-- Task material follows --

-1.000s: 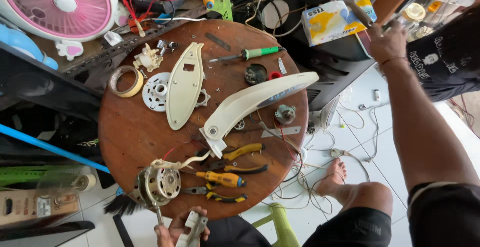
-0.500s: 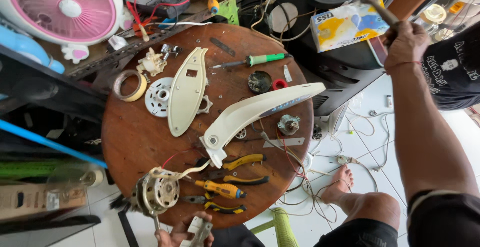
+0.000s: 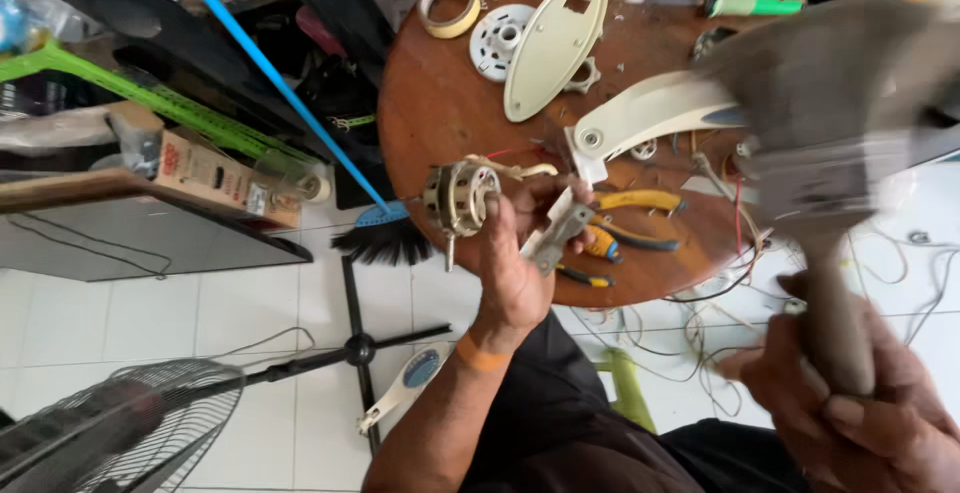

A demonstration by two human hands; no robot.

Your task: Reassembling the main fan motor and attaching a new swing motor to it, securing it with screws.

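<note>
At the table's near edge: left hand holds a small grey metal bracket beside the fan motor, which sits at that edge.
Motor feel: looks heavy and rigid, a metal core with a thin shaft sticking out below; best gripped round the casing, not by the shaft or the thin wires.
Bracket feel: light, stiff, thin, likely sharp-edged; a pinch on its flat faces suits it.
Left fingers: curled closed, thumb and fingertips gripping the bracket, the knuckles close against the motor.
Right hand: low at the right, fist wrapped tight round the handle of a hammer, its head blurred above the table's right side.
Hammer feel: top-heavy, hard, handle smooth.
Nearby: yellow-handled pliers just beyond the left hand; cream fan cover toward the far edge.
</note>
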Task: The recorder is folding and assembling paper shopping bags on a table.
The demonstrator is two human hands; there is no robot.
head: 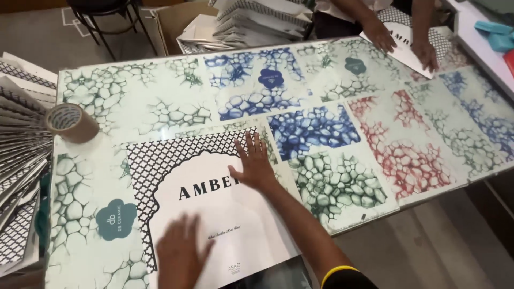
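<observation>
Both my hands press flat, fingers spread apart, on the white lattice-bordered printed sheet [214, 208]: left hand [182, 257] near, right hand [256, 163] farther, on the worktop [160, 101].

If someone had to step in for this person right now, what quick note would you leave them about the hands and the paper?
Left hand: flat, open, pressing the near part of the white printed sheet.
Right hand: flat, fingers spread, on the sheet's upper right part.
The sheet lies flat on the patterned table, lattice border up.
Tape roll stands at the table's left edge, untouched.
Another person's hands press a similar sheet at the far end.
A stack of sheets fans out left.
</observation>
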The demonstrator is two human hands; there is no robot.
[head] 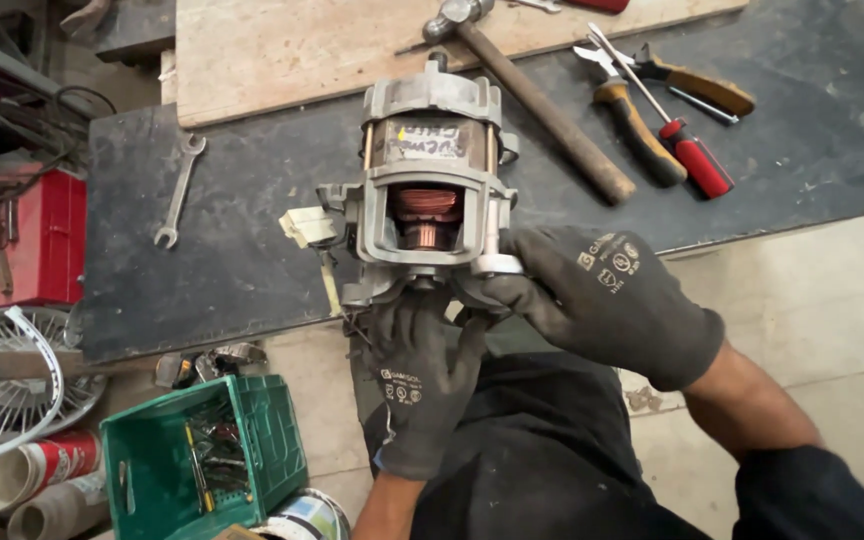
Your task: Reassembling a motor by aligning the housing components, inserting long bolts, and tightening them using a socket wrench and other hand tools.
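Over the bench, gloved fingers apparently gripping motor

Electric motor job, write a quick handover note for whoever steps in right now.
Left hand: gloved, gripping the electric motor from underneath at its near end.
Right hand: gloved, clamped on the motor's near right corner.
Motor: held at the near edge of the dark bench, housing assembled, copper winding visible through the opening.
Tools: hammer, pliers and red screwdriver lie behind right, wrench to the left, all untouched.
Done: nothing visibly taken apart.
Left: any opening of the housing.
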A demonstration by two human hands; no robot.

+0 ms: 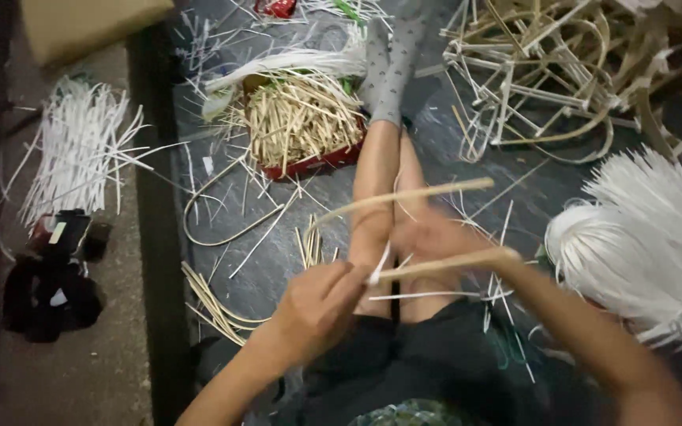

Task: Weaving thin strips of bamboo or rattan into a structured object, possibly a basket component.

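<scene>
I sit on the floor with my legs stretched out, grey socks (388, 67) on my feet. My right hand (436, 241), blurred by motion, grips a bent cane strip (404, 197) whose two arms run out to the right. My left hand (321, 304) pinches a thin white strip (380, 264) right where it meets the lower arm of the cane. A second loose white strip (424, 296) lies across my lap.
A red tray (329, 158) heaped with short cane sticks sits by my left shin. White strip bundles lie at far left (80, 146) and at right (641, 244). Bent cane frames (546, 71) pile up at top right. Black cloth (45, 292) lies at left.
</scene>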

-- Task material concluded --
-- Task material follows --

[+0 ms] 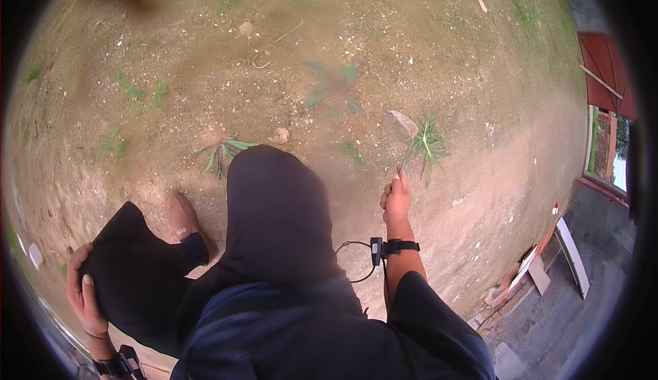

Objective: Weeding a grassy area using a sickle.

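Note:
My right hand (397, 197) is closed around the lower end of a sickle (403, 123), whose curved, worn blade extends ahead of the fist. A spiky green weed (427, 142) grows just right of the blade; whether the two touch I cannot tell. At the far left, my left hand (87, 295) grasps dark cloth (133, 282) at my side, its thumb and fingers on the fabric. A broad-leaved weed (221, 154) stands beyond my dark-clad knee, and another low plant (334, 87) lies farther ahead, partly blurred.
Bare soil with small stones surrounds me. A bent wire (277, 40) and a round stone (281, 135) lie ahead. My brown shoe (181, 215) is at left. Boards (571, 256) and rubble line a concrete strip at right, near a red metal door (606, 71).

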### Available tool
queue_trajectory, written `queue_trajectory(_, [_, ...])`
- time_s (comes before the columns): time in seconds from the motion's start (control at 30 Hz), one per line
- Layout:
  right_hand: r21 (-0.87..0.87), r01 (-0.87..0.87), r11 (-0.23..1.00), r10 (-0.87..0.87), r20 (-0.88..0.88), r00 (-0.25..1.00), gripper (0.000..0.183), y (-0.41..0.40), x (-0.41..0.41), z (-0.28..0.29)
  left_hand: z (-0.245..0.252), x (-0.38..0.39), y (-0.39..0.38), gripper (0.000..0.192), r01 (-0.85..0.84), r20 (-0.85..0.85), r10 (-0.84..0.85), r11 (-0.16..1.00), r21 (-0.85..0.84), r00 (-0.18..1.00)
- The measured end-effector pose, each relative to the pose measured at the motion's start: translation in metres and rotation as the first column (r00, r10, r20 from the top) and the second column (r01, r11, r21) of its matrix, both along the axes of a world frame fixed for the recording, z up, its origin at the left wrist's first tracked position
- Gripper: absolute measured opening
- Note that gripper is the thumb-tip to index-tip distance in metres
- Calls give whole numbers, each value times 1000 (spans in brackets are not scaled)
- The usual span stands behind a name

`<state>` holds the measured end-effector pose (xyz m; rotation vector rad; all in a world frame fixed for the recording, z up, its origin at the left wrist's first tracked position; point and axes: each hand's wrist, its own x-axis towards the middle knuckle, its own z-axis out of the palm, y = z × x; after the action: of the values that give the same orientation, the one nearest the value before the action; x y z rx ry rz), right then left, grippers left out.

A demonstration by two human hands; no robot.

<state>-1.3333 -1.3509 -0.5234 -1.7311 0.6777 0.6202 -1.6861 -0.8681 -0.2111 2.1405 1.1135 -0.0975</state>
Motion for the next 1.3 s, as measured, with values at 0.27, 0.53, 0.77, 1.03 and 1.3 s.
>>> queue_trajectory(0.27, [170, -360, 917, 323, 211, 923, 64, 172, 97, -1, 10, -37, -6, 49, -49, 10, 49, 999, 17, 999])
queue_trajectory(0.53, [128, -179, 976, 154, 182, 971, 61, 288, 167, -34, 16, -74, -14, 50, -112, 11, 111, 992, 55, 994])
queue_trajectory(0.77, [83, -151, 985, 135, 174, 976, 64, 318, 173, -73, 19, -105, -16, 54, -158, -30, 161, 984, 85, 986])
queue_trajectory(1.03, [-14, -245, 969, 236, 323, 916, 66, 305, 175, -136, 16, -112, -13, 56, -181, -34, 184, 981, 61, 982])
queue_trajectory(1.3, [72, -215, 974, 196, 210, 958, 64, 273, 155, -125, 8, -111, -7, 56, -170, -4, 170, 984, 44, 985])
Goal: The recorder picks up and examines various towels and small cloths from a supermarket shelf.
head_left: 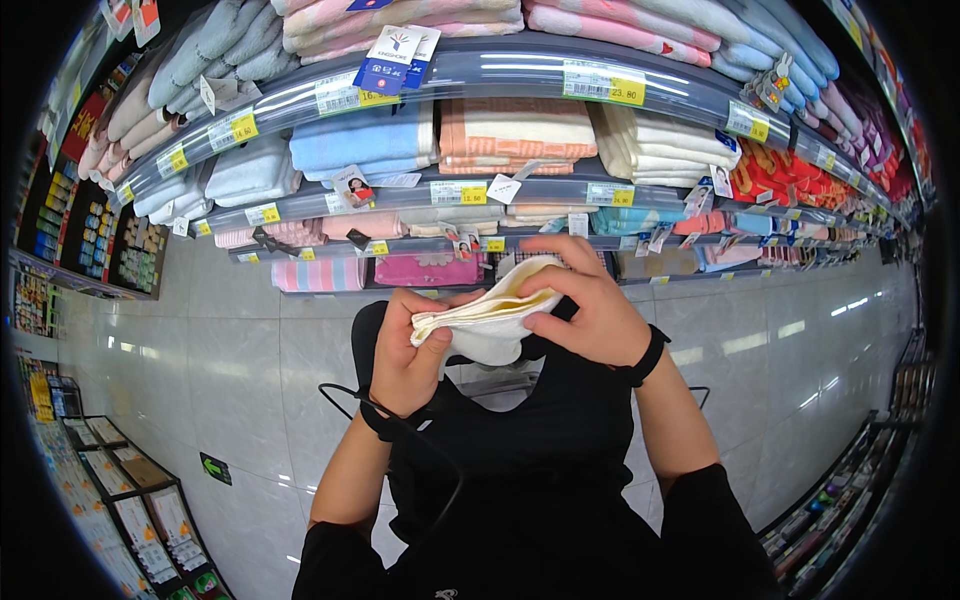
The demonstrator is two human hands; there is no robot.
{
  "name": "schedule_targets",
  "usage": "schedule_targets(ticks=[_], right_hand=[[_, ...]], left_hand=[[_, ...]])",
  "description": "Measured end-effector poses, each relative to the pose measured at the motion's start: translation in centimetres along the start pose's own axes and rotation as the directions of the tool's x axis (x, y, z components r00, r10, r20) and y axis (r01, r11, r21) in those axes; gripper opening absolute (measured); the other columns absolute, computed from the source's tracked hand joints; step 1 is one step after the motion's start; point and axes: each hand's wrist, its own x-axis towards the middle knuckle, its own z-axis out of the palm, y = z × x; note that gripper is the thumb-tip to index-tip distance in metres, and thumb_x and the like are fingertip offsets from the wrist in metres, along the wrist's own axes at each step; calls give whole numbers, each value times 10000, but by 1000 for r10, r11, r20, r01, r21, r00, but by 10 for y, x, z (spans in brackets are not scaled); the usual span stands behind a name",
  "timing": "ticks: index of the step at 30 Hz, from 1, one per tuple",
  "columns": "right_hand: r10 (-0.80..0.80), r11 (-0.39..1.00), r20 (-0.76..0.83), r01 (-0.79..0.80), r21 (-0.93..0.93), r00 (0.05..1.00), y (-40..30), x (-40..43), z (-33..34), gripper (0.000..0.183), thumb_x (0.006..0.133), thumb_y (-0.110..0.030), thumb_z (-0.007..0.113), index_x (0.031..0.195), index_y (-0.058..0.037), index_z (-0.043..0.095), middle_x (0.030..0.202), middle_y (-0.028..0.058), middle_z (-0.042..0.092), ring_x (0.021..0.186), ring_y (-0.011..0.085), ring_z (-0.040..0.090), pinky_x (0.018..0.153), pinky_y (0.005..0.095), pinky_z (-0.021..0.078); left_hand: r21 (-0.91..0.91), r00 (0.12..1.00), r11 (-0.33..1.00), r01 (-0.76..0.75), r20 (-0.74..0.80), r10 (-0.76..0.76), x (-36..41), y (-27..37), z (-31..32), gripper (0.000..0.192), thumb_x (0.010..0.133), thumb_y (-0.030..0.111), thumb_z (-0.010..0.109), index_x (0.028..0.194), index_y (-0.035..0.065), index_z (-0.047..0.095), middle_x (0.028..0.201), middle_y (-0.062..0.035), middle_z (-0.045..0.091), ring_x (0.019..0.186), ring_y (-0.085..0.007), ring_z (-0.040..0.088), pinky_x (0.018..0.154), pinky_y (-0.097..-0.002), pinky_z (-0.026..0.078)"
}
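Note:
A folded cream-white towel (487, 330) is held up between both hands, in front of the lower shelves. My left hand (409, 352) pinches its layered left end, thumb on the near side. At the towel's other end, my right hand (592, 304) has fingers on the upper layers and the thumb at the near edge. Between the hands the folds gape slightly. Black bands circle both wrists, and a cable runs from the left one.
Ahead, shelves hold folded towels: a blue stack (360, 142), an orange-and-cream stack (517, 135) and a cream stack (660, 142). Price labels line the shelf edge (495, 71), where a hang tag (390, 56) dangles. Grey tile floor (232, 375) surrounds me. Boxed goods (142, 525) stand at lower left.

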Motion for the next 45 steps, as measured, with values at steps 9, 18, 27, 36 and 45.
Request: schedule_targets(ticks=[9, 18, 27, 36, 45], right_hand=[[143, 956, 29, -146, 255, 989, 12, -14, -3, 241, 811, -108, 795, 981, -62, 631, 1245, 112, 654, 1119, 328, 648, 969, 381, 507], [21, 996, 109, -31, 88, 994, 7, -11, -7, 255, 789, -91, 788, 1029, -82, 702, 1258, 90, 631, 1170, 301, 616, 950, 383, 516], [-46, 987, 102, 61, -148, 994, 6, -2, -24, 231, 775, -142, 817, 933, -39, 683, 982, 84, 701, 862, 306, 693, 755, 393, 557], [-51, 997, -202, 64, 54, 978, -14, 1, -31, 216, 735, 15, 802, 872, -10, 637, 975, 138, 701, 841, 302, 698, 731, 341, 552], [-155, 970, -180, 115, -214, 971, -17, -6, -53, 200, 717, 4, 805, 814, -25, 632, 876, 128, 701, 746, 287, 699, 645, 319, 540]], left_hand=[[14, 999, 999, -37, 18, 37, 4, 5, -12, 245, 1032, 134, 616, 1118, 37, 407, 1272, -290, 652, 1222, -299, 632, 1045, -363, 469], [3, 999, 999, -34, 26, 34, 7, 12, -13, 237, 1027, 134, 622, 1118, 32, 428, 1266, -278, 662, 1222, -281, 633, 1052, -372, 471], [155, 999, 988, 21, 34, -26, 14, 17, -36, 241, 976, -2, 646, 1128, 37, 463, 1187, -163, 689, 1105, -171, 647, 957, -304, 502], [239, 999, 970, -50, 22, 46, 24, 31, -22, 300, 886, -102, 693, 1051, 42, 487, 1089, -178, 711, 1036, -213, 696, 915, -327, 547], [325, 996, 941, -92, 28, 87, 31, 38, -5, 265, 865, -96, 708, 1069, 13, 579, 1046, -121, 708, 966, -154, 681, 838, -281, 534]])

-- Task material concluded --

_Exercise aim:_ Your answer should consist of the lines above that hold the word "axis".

_The completed task:_
`<state>` holds the measured end-effector pose (xyz m; rotation vector rad; all in a world frame fixed for the recording, z up, its origin at the left wrist's first tracked position; point and axes: each hand's wrist, its own x-axis towards the middle knuckle, its own z-axis out of the palm, y = z × x; after the action: of the values that give the same orientation, the one nearest the value before the action; x y z rx ry rz), right then left, grippers left out.
  "description": "Measured end-effector poses, each relative to the pose measured at the motion's start: translation in centimetres along the start pose's own axes and rotation as the directions of the tool's x axis (x, y, z components r00, r10, r20) and y axis (r01, r11, r21) in those axes; gripper opening absolute (measured); the other columns absolute, computed from the source's tracked hand joints; step 1 is one step after the motion's start; point and axes: each hand's wrist, its own x-axis towards the middle knuckle, its own z-axis out of the palm, y = z × x; note that gripper is the thumb-tip to index-tip distance in metres, and thumb_x and the like are fingertip offsets from the wrist in metres, along the wrist's own axes at each step; calls give whole numbers, each value times 10000, but by 1000 for r10, r11, r20, r01, r21, r00, but by 10 for y, x, z (spans in brackets are not scaled); the usual span stands behind a name",

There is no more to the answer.